**Task item:** The listing must be reproduced in full, exactly as it stands.

====== Information supplied ======

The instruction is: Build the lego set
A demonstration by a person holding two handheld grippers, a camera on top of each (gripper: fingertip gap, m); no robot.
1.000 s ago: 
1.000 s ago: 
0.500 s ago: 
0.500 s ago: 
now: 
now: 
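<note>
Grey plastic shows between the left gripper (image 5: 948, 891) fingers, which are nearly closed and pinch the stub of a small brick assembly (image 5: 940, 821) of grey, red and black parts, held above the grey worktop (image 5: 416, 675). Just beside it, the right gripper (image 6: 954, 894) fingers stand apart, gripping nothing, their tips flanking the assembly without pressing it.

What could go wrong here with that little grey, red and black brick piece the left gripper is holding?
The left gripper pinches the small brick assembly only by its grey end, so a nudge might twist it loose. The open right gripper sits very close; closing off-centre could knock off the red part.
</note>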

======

**Your solution:**
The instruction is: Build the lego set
A demonstration by a person holding two handheld grippers, a camera on top of each (gripper: fingertip gap, m); no robot.
1.000 s ago: 
1.000 s ago: 
0.500 s ago: 
0.500 s ago: 
now: 
now: 
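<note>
Grey plastic shows between the left gripper (image 5: 948, 891) fingers, which are nearly closed and pinch the stub of a small brick assembly (image 5: 940, 821) of grey, red and black parts, held above the grey worktop (image 5: 416, 675). Just beside it, the right gripper (image 6: 954, 894) fingers stand apart, gripping nothing, their tips flanking the assembly without pressing it.

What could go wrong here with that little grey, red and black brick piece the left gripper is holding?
The left gripper pinches the small brick assembly only by its grey end, so a nudge might twist it loose. The open right gripper sits very close; closing off-centre could knock off the red part.
</note>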

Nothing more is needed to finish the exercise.